The ONLY time I've ever set foot in a Piggly Wiggly was during the summer of 1982 when we stopped off in Tuscaloosa, Alabama on our way to Slidel, Louisiana for a Family Reunion. I was eleven going on twelve at the time; however, my memories are still quite clear and I touched upon them somewhat in a previous post. The lighting was as loud as it was bright. There were huge jars of pickled pigs feet, hog jawls, pig brains, etc., lined up down the center of all of the meat cases. The floors were filthy. There was a lot of red, er, uh, "crimson" everywhere. And at the checkout, there was an abundance of RC and Moon Pies. It was your stereotypical "southern" scene, and I was exposed to a taste of culture shock, especially considering I was used to shopping at Kroger and Tradewell back home in Huntington, WV, at the time.

Still, I reserve jugdement and am willing to give "the Pig" the benefit of the doubt until I visit one of the stores of their newer format. As has been cited previously in this thread by someone, I'm certain that they've changed to meet the demands of today's supermarket industry. Having worked as a manager at a fairly large former chain in Central Florida (you can call it Gooding's), I know that Piggly Wiggly likely would have to have reinvented themselves to survive today.

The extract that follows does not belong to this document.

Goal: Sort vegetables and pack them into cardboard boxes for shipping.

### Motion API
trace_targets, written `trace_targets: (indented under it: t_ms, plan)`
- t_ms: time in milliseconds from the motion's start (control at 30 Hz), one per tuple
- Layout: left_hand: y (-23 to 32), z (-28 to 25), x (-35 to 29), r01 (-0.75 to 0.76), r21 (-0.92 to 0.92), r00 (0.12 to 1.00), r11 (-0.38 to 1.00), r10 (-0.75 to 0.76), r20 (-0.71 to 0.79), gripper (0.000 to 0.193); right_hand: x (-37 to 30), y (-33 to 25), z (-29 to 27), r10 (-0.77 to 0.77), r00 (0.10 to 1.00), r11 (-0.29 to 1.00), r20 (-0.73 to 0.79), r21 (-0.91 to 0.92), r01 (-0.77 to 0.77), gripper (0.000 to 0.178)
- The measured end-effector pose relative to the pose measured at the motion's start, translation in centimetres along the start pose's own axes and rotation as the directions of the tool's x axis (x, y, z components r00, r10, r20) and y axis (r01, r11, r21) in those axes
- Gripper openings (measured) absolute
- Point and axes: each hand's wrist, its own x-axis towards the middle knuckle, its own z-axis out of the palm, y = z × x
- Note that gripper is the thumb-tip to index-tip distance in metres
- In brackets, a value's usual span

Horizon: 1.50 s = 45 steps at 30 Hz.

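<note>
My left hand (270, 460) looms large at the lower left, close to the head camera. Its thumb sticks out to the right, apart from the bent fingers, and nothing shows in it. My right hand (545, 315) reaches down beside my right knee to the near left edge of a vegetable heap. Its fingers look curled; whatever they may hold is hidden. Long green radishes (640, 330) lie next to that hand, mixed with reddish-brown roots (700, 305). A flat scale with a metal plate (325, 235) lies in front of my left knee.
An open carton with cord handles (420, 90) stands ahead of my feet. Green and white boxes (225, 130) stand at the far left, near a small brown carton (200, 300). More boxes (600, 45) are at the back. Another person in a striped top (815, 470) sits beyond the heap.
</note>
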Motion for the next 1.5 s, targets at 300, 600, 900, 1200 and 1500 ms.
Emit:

Otherwise, they'd be going the way of Winn Dixie, who (in spite of their many futile attempts) never quite got the reinvention thing down just right.

A shining example of this reinvention to which I refer: Publix. The Publix that most of you know, love, and praise today here in the Upstate is not the Publix I remember from Florida of days gone by (I still miss that Danish Bakery). There are very few traces left today of that previous incarnation of Publix. Even the hold-outs such as the College Park store in Orlando have been raized and replaced (not just renovated and updated). If you had ever set foot in one of the old Publix stores, you may actually have fuond that thoughts of Piggly Wiggly were invoked in your own minds.

You know, in spite of the trivial nature of this topic, I feel it probably deserves its own thread, if Spartan and Skyliner would be kind enough to herd all of these posts together and move them into a thread of their own. There are far more important things pertaining to the Greenville Journal that we could be discussing here.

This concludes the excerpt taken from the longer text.